-------- Records provided --------

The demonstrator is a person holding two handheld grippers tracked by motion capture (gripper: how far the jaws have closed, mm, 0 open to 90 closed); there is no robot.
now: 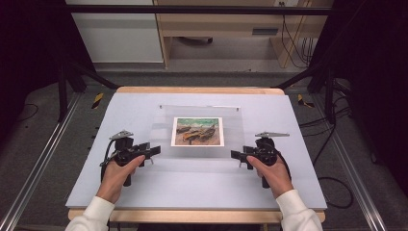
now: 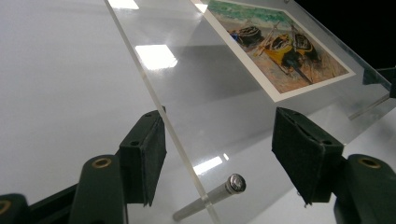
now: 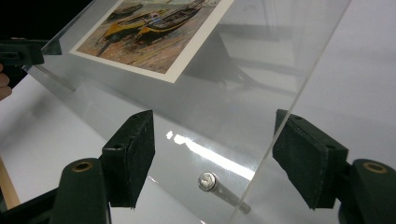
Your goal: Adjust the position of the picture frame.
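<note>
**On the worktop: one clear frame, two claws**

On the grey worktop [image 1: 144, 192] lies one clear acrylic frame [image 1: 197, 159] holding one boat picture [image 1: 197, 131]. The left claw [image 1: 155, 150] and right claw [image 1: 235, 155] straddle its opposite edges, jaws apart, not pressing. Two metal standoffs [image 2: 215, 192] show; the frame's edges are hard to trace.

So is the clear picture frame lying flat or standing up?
Lying flat. The clear picture frame rests on the table on short metal pegs, its boat picture facing up.

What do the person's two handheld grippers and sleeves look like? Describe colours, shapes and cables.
Both the left gripper and the right gripper are black, each with two blocky jaws faced with dark flat pads, brass-coloured rivets, a grey three-cornered plate on top and a thin black cable. The sleeves are white.
</note>
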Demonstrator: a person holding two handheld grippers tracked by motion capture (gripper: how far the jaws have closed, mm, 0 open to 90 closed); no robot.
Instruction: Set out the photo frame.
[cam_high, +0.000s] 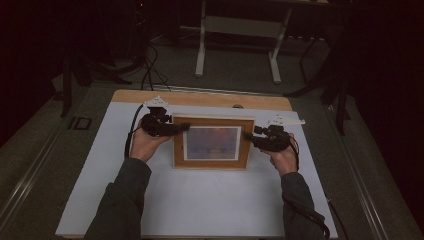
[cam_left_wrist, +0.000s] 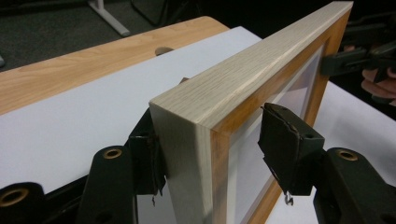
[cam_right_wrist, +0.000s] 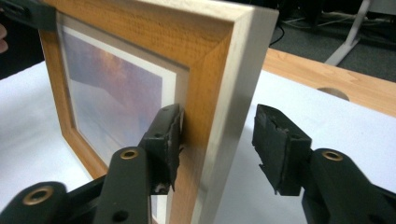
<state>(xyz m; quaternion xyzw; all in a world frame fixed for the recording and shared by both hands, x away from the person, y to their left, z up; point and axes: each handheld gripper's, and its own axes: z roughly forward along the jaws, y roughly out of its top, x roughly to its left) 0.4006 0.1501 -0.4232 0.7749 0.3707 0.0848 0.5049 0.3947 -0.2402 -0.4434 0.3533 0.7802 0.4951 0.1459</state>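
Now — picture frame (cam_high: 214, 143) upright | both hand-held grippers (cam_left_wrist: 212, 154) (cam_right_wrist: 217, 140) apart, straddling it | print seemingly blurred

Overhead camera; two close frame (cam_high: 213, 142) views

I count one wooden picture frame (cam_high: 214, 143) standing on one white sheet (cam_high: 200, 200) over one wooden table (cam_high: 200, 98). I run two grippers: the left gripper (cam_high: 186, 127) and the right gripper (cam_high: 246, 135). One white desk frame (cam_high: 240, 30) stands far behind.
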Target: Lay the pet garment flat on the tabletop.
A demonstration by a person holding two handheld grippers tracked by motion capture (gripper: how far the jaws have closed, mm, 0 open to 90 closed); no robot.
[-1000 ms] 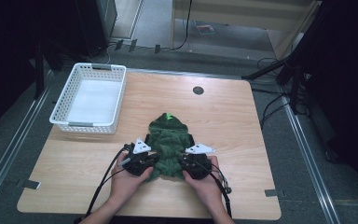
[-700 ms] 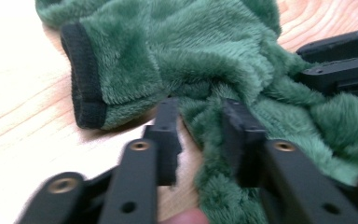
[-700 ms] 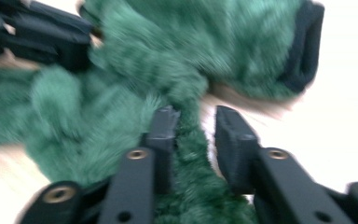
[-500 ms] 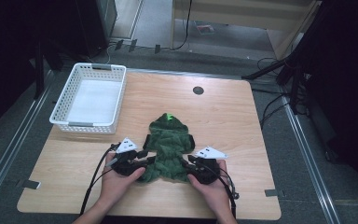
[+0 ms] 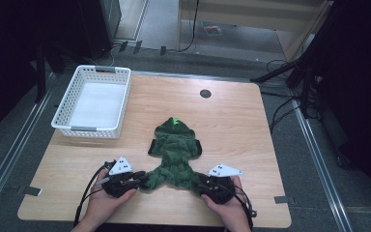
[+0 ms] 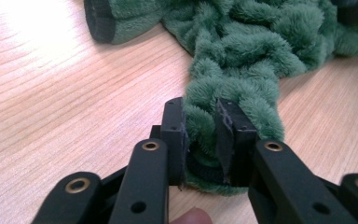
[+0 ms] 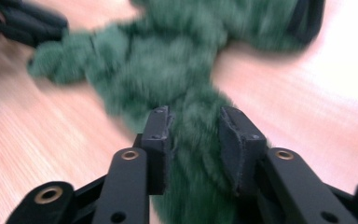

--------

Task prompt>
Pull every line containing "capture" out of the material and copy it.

Problem solution>
The demonstrator is a person holding two handheld grippers tracked by motion capture (gripper: how far the jaws have closed, mm, 0 open to 90 closed); there is no robot.
Demonstrator: a person holding two handheld grippers tracked by motion capture (gripper: how far the jaws have closed, mm, 0 open to 90 closed); no robot.
A demonstration by a person holding two handheld grippers tracked by motion capture (gripper: how far the jaws have closed, mm, 0 open to 90 closed); no robot.

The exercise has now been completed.